Heritage Gateways

Official Sesquicentennial K-12 Education Project
sponsored by the Utah State Board of Education, the BYU-Public School Partnership and the Utah Education Network

Margaret Clark Journals

June 23, 1997

Location: Sweetwater Station, Wyoming

Summary: Move out of Jeffrey City and into Sweetwater Station

Journal entry: Today I felt the need to not walk with the train and stay behind. Earl, a fellow who has been with us for several weeks, did not have a reservation to walk with the group today. Last night he tried to find anyone who would not be walking today, so he could take their place.

Earl came to us with a need to be here, yet with no understanding of why. He lives in Denver, knew there was a wagon train up here somewhere, felt like he should come, and thumbed his way up. He has been here ever since. He walks when he can find a vacancy and helps around camp when he can't. He is a cook and baker by profession and has been helping with the meals. I really had wanted to walk today, but when I woke up I knew I would not. I found Earl cooking hash browns and told him he could take my place. We arranged it with the check-in folks and at 7 AM the wagon train took off-- out of Jeffrey City, the mosquito town of the West. I stayed behind.

It is always strange to see the wagon train pull out and not be with them. I really wasn't sure why I didn't go, but I just follow my feelings and accept the consequences. When I went into the high school to use the latrine, I realized that our large group this weekend had left quite a mess.

Art (my honey) and I got what cleaning supplies we had and started in on the shower rooms. First we cleaned the mens showers and then the ladies. They are pretty good size shower rooms and it took us the better part of two hours. Fortunately, the fellow who has the keys to the building came by and gave us more brooms and rags and cleaning supplies. Ours were just not adequate. Next we tackled the gymnasium and basketball court. A good sister took a broom and swept all up along the bleachers while we got the floors.

The next area were the bathrooms in the front area of the school. They really needed a good cleaning. It did not take very long to do those, and we had a few other good folks helping. The floors were mopped in the front area where all the tables were up. So, I hope we left the school in good enough shape.

We cannot express our deep appreciation to the good folks of Jeffrey City for their hospitality. The school was surely a welcome place to all of us. It was a refuge from the clouds of mosquitoes that surely would have pestered us if we had had to be outside for meals and church. And Rick, we truly thank you for serving us the meals you did. You have a kindly heart "neath that tough exterior of yours. And your cafe serves a great hamburger and shake. If ever we come back this way, we'll be sure to stop. I was sorry I didn't get down to that other cafe for their ice cream. I heard it was really good.

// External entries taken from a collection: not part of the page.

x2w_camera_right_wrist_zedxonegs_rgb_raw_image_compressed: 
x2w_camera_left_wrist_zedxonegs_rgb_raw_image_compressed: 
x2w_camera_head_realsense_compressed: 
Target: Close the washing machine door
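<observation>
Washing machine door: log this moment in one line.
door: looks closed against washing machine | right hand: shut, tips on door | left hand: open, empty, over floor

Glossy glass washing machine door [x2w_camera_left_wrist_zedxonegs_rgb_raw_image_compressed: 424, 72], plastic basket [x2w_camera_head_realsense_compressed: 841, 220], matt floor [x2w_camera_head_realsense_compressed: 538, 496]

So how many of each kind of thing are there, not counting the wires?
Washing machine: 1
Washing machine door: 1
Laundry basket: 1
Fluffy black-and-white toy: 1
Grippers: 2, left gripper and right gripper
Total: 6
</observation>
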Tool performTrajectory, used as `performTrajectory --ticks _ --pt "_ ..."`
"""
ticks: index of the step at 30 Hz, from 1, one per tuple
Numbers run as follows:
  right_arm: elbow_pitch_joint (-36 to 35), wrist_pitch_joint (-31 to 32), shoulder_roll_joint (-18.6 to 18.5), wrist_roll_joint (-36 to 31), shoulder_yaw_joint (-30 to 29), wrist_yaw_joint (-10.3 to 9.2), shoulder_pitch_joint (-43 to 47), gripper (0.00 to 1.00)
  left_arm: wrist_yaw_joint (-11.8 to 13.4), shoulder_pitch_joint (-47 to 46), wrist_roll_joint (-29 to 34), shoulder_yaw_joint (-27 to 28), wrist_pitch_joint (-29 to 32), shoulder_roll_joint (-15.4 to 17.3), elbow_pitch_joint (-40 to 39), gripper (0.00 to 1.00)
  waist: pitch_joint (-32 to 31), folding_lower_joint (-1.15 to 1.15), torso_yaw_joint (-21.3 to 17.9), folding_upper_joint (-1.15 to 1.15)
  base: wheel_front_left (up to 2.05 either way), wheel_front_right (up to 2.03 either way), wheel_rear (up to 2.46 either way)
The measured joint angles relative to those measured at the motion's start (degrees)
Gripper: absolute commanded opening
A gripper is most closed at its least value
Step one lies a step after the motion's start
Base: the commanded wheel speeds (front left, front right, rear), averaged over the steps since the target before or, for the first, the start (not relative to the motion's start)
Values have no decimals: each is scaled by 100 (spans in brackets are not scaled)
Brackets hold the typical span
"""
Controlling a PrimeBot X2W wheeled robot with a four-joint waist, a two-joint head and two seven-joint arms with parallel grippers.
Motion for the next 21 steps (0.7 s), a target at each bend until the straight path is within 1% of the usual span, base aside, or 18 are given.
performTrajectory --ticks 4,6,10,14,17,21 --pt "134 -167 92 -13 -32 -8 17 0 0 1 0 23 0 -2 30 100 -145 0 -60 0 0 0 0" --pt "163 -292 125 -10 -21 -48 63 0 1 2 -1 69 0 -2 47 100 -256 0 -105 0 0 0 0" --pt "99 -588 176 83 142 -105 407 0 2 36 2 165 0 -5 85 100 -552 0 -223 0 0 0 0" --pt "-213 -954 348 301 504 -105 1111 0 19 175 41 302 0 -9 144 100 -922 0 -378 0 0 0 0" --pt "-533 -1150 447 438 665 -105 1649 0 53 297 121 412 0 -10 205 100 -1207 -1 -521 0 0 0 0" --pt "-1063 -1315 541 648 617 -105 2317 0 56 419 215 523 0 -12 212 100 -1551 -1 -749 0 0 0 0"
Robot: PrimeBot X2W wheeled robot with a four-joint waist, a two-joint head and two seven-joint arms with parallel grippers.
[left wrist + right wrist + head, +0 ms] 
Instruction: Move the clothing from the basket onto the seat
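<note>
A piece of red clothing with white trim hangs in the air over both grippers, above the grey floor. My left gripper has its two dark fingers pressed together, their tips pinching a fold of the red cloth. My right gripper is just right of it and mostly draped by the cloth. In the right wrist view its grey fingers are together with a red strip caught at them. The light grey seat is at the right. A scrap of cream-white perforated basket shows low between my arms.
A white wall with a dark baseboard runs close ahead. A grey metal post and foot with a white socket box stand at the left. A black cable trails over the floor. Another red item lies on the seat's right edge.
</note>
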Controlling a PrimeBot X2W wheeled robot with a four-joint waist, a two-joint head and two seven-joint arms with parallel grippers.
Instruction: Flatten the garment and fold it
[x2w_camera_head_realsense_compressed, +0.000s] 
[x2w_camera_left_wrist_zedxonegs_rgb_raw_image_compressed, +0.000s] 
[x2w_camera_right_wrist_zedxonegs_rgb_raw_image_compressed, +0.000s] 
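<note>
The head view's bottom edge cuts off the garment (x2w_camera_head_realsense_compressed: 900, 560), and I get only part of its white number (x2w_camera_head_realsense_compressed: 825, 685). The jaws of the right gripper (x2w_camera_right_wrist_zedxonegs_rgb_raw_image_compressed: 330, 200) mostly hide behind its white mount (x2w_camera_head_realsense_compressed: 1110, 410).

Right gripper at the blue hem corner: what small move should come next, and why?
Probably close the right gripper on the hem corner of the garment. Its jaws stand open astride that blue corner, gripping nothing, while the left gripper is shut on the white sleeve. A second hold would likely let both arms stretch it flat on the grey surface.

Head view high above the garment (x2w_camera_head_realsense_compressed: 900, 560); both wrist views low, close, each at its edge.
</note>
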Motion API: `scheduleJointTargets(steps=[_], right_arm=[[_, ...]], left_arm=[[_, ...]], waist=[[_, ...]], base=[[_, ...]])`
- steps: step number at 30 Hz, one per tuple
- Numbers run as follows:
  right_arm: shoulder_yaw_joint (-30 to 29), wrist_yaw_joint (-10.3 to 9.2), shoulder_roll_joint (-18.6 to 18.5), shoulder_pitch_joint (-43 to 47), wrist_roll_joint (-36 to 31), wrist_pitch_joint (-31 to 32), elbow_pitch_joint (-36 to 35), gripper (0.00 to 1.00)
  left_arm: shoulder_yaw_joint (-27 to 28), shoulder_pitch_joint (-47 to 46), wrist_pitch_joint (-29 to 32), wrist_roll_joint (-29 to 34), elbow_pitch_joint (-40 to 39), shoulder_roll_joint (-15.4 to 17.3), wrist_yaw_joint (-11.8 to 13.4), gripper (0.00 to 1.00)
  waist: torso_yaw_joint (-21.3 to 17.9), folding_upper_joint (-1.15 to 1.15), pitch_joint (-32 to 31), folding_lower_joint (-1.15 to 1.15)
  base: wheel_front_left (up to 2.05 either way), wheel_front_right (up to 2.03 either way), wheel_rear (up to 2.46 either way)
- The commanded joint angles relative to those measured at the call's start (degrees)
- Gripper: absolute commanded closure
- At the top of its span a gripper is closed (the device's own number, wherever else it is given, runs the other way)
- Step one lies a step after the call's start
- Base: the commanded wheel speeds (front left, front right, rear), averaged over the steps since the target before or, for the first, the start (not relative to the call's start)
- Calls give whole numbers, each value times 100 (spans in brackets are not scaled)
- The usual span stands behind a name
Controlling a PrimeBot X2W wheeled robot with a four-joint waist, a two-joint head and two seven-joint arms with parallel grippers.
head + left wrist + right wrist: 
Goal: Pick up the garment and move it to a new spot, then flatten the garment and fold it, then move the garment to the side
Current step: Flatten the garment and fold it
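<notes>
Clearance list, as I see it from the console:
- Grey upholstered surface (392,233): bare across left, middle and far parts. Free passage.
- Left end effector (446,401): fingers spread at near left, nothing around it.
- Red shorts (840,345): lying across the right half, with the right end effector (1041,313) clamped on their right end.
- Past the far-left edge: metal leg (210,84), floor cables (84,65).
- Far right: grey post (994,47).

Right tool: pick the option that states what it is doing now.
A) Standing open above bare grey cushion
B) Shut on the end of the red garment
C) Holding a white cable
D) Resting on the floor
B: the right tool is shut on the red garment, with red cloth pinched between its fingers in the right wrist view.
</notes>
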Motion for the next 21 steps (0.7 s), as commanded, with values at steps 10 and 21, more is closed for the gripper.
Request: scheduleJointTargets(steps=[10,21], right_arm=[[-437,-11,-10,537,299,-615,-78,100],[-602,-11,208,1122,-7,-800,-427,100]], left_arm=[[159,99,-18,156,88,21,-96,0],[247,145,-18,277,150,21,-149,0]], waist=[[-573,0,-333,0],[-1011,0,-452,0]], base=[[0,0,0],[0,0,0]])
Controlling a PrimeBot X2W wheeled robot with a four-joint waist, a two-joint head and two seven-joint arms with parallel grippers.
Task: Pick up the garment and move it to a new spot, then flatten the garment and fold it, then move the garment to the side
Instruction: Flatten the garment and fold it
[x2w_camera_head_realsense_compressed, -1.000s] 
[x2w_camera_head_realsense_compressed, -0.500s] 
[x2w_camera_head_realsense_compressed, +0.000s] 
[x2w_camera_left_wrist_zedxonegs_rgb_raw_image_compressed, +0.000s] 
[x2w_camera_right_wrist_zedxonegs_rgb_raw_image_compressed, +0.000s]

As Art and I drove out of camp, he in the van and me in the RV, I marveled at the goodness of these people. They really are struggling with the economy of their town. I watched a booming uranium town wither and die in Southern Utah, just about the same time Jeffrey City experienced their decline. These folks are really trying to keep things going. I really admire their efforts. Their efforts are just to buy a fogger to spray for the mosquitoes so their children can play outside in the summer. I hope you accomplish your goals to purchase this machine. God bless.

We drove down the highway. About 5 miles out, I glanced out to the left of the highway, and there was the wagon train. It looked miniature. It was so small-looking and I wondered how such a small group of people----this tiny little train could have such power in what they were doing. The wide Wyoming expansiveness totally engulfed this tiny little train. I wondered how it could be so overwhelming to my life. What is the draw? What is the incredible staying power? I do not know. But it is there.

Down the road another mile were the handcarts and walkers. They are maybe 60 people strong today. It was like watching a tiny little parade in miniature. It is just amazing to me. In the front of the group was the usual American flag furling in the breeze. It is quite a sight. Dear Lexington, NE, scouts: Your flag is flying high, and on its way to Utah. Thanks, again.

Our camp tonight is in a field of sagebrush at the Sweetwater Station on the Sweetwater River. There is a cute little gas station and shop, an RV Park and a state rest area. And there are tons of mosquitoes. Our kids went for a swim in the river after such a dusty, windy day. There were a few other kids who went in, too. It really is a pretty place with the river flowing through. This is truly an oasis in the high mountain desert after going through miles and miles of sagebrush and dirt. I am amazed there just aren't any trees out in the sagebrush. So, you can imagine what a respite it is to see some trees and willows and a river.

Tomorrow we start several days over the land. I understand it is quite a desolate area with little water and cars may have a tough time getting in and out on those roads. It we have any rain at all, we are doomed til the roads dry out. We did have a few sprinkles today, so we are hoping for the best of weather. HappyNetTrekking!